ACTION ITEM => In full and without alteration, reproduce every record.

INFORMATION GIVEN =>
((
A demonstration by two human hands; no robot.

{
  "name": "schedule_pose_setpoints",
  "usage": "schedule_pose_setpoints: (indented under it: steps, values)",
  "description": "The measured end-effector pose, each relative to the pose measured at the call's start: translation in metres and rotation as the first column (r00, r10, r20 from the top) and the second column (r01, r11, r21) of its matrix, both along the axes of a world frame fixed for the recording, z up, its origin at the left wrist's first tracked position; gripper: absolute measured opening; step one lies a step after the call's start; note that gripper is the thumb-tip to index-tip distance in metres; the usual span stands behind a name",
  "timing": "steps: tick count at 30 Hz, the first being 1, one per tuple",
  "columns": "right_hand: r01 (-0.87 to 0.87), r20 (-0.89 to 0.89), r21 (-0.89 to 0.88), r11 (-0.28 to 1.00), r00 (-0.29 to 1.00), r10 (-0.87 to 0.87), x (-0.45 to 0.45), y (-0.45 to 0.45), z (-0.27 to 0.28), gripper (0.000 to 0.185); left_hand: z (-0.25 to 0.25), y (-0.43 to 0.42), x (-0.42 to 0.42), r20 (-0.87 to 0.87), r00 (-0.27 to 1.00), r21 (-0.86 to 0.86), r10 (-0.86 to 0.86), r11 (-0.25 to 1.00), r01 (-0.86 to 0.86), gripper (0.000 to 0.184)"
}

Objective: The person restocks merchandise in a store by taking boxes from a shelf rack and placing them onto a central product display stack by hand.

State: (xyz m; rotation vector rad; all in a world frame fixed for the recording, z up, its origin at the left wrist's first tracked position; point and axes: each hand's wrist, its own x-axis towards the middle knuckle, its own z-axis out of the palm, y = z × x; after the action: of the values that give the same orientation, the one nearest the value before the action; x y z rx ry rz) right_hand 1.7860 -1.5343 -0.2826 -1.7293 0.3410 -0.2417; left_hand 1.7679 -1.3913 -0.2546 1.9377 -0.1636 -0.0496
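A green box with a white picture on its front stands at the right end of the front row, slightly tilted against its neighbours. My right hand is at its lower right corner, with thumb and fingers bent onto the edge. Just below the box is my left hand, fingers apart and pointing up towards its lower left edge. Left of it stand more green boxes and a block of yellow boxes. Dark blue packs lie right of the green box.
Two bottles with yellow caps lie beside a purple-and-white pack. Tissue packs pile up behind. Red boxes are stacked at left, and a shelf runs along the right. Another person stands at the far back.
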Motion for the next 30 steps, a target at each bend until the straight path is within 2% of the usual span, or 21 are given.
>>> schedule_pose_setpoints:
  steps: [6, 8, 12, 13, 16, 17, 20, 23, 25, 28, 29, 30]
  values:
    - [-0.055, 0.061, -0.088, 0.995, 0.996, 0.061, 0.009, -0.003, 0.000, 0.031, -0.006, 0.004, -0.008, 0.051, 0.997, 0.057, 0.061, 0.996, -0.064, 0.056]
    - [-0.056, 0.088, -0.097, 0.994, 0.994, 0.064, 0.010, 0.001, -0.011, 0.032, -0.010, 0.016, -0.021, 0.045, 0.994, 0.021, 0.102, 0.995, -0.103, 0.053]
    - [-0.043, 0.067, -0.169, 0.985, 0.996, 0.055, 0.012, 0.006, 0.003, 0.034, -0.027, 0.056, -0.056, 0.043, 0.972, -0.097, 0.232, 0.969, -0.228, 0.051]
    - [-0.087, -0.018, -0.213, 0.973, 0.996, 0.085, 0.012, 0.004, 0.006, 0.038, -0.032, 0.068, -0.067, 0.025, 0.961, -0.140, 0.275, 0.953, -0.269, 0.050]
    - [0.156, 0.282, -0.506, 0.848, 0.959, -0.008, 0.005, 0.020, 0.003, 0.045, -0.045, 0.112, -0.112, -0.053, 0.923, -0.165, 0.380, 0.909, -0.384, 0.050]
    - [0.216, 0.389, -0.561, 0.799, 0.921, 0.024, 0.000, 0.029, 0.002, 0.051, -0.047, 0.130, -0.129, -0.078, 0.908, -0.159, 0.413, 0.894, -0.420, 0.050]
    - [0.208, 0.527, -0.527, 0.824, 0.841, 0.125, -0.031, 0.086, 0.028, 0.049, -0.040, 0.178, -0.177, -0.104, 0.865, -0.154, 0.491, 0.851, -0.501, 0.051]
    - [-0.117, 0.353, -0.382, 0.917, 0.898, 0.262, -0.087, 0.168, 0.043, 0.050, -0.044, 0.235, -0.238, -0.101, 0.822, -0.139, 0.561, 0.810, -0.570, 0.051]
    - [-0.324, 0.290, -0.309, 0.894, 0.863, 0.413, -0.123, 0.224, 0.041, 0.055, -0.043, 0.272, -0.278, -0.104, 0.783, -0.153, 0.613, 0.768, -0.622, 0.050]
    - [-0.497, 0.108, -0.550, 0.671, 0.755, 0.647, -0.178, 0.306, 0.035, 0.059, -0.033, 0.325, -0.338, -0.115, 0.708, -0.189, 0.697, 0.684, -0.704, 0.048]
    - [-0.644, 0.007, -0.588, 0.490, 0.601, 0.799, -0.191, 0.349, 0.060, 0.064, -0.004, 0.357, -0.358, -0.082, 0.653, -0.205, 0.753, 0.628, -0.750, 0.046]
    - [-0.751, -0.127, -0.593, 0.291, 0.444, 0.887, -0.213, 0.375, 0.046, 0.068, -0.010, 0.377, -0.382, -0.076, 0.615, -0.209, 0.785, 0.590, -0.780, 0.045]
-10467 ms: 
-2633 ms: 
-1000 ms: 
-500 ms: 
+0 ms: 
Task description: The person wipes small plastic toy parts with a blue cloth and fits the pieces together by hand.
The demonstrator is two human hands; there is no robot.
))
RESPONSE TO THE TASK =>
A demonstration by two human hands; no robot.

{
  "name": "schedule_pose_setpoints",
  "usage": "schedule_pose_setpoints: (indented under it: steps, values)",
  "description": "The measured end-effector pose, each relative to the pose measured at the call's start: translation in metres and rotation as the first column (r00, r10, r20 from the top) and the second column (r01, r11, r21) of its matrix, both along the axes of a world frame fixed for the recording, z up, its origin at the left wrist's first tracked position; gripper: absolute measured opening; step one lies a step after the call's start; note that gripper is the thumb-tip to index-tip distance in metres; the usual span stands behind a name",
  "timing": "steps: tick count at 30 Hz, the first being 1, one per tuple",
  "columns": "right_hand: r01 (-0.87 to 0.87), r20 (-0.89 to 0.89), r21 (-0.89 to 0.88), r11 (-0.28 to 1.00), r00 (-0.29 to 1.00), r10 (-0.87 to 0.87), x (-0.45 to 0.45), y (-0.45 to 0.45), z (-0.27 to 0.28), gripper (0.000 to 0.185); left_hand: z (-0.25 to 0.25), y (-0.43 to 0.42), x (-0.42 to 0.42), r20 (-0.87 to 0.87), r00 (-0.27 to 1.00), r21 (-0.86 to 0.86), r10 (-0.86 to 0.86), r11 (-0.25 to 1.00), r01 (-0.86 to 0.86), gripper (0.000 to 0.184)"
}

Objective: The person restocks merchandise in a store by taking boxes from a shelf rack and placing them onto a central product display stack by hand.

State: (xyz m; rotation vector rad; all in a world frame fixed for the recording, z up, its origin at the left wrist's first tracked position; point and axes: each hand's wrist, its own x-axis towards the middle knuckle, its own z-axis out of the palm, y = z × x; after the action: of the values that give the same orientation, the one nearest the value before the action; x y z rx ry rz) right_hand 1.7860 -1.5343 -0.2826 -1.7293 0.3410 -0.2417; left_hand 1.7679 -1.3913 -0.2546 1.9377 -0.1636 -0.0496
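A green box with a white picture on its front stands at the right end of the front row, slightly tilted against its neighbours. My right hand is at its lower right corner, with thumb and fingers bent onto the edge. Just below the box is my left hand, fingers apart and pointing up towards its lower left edge. Left of it stand more green boxes and a block of yellow boxes. Dark blue packs lie right of the green box.
Two bottles with yellow caps lie beside a purple-and-white pack. Tissue packs pile up behind. Red boxes are stacked at left, and a shelf runs along the right. Another person stands at the far back.
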Motion for the next 30 steps, a target at each bend until the straight path is within 2% of the usual span, or 21 are given.
>>> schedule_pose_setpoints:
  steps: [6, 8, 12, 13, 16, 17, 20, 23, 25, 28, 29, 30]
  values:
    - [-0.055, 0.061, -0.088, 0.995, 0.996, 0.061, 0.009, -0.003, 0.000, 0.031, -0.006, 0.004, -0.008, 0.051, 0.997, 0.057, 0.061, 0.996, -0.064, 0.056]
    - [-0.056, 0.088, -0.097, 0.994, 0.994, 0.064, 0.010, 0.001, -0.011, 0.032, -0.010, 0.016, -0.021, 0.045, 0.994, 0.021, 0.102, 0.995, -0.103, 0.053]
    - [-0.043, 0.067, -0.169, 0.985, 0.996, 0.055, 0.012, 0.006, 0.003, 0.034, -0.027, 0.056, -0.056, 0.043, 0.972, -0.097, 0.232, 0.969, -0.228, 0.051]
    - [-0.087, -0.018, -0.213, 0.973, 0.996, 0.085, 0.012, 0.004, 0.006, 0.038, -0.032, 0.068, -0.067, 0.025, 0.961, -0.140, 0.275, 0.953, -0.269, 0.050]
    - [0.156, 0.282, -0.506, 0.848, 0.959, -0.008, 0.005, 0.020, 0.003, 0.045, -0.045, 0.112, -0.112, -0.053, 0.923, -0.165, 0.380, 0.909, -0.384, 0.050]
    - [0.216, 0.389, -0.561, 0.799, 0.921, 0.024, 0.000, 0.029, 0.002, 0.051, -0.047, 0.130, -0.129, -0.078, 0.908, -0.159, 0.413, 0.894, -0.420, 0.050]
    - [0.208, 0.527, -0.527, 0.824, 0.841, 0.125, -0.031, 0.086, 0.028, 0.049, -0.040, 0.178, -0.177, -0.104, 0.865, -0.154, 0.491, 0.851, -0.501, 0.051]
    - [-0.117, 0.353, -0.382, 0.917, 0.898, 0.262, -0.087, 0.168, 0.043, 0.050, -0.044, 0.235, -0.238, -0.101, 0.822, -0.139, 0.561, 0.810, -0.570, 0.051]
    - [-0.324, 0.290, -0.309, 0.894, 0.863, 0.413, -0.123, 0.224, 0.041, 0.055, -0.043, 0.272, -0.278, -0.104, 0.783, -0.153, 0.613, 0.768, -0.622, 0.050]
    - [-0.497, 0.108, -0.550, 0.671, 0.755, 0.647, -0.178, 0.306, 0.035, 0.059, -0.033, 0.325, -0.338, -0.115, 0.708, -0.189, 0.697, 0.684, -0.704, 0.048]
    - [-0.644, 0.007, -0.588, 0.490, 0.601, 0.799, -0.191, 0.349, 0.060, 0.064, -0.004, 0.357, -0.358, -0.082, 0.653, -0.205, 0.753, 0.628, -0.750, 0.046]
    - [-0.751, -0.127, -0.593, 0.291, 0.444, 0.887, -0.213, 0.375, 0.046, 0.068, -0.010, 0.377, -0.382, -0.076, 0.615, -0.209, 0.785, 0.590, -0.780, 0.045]
-10467 ms: 
-2633 ms: 
-1000 ms: 
-500 ms: 
+0 ms: 
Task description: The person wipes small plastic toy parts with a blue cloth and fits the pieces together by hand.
The demonstrator is two human hands; there is no robot.

Nothing further is required of this output.